Une étude récente a trouvé des traces d’un fongicide interdit dans la moitié des échantillons prélevés dans l’eau potable française, mais les autorités affirment que l’eau du robinet est potable
La présence généralisée d’un pesticide interdit récemment découvert dans l’eau du robinet en France ne présente pas de risque pour la santé, a déclaré le gouvernement.
Des métabolites du fongicide chlorothalonil, interdit en France depuis 2019, ont été retrouvés dans la moitié de l’eau potable prélevée dans une étude de l’Anses, à l’aide de nouvelles techniques.
Les autorités européennes classent le chlorothalonil comme cancérogène « suspecté », et son métabolite – un sous-produit de la dégradation du pesticide – le R471811 est classé par l’Anses comme « pertinent ».

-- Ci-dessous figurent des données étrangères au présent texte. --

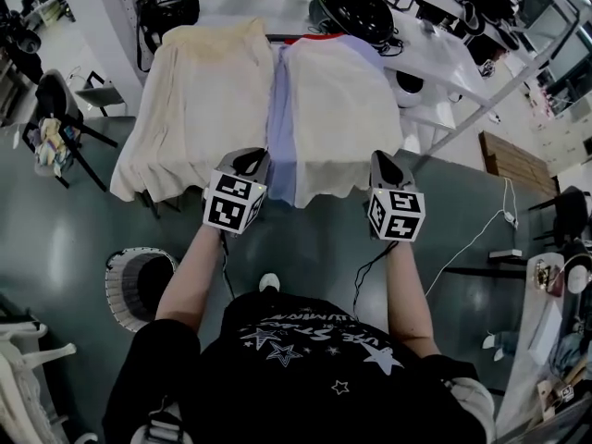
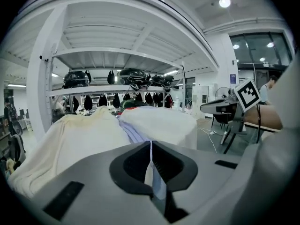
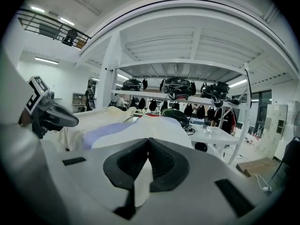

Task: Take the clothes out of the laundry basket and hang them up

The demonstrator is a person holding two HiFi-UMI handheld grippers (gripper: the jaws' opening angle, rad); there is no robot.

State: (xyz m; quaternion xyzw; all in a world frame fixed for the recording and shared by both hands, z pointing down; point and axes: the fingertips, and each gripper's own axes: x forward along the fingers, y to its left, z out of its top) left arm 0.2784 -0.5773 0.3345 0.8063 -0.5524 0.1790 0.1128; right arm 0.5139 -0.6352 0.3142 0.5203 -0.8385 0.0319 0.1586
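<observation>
The left gripper and right gripper both pinch the near edge of the white cloth, hung up beside a cream cloth. The basket, near left, looks empty, so little seems left.

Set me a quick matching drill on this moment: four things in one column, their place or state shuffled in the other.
1 left gripper
2 right gripper
3 laundry basket
4 lavender garment

A on the floor at the person's left
B shut on cream cloth
C between two cream garments
D shut on white and pale blue cloth

Pairs: 1-D, 2-B, 3-A, 4-C
</observation>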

Cela signifie qu’il y a des raisons de croire que ses propriétés sont comparables à celles de sa substance mère et qu’il est potentiellement nocif.
Un échantillon sur trois présentait des traces de R471811 supérieures à 0,1µg/L (microgrammes par litre), le maximum autorisé pour répondre aux normes de qualité de l’eau.
Le ministère de l’Ecologie a déclaré dans un communiqué partagé avec La Connexion: « A ce stade, la mission exploratoire de l’Anses, qui portait sur les années 2020 et 2021, a révélé des concentrations maximales de 2µg/L. »
Le seuil minimum pour être considéré comme un risque sanitaire étant de 3µg/L, « l’eau est non conforme mais ne représente pas un risque sanitaire ».
Le ministère de la Santé reste vigilant
« Le ministère de la Santé reste particulièrement vigilant et va mettre en place des mesures plus régulières du chlorothalonil et de ses métabolites, pilotées par les agences régionales de santé. »
Selon des informations publiées par l’Anses en 2017, quelque 39 produits à base de chlorothalonil étaient autorisés en France, pour divers usages dont le blé, la pomme de terre et les fruits.
L’Anses a analysé des prélèvements de points d’eau de France et d’outre-mer représentant environ 20 % de l’eau distribuée.
Il a testé 157 pesticides et métabolites : 89 ont été détectés au moins une fois dans de l’eau non traitée et 77 dans de l’eau traitée.
Toutes les régions de France concernées
Toutes les régions de France sont concernées, mais les plus fortes concentrations de pesticides et de métabolites dans les eaux traitées ont été relevées dans les Hauts de France et la Bourgogne.
Les résultats de l’étude mettent en évidence l’incapacité des systèmes de traitement de l’eau à filtrer les métabolites.
L’amélioration nécessitera des investissements à grande échelle, affirme l’association environnementale Générations Futures, qui estime que ce devrait être aux pollueurs de payer la facture.
Le porte-parole de l’association, François Veillerette, a déclaré : « Nous savons depuis 2006 par la Commission européenne que le chlorothalonil a la capacité de produire des métabolites en grande quantité.
Pourtant, aucune recherche significative sur la toxicité de ces métabolites n’a été menée et nous n’avons commencé que très récemment à les rechercher dans l’eau.
Le ministère de l’Ecologie a déclaré que les résultats de l’étude renforcent la nécessité de réduire la dépendance de la France aux pesticides.
« Il faut agir »
« Il faut agir pour que les agriculteurs ne se retrouvent pas dans une impasse technique et économique, comme cela a été le cas récemment avec le S-métolachlore et les Néonicotinoïdes », a-t-il déclaré.
Le S-métolachlore est l’un des herbicides les plus utilisés en France.
En février, l’Anses avait annoncé son intention de retirer l’autorisation de ses principaux usages, car « dans les tests d’eau potable, les métabolites du S-métolachlore ont fréquemment été détectés à des concentrations dépassant les normes de qualité ».
Le ministre de l’Agriculture, Marc Fesneau, a récemment déclaré son opposition à une interdiction nationale, arguant que la France devrait attendre que les autorités européennes se prononcent sur la question, afin de ne pas fausser la concurrence en matière de production alimentaire.
Environ les deux tiers (68 %) des Français boivent régulièrement de l’eau du robinet (chiffres 2021).
Environ 48 % achètent de l’eau en bouteille.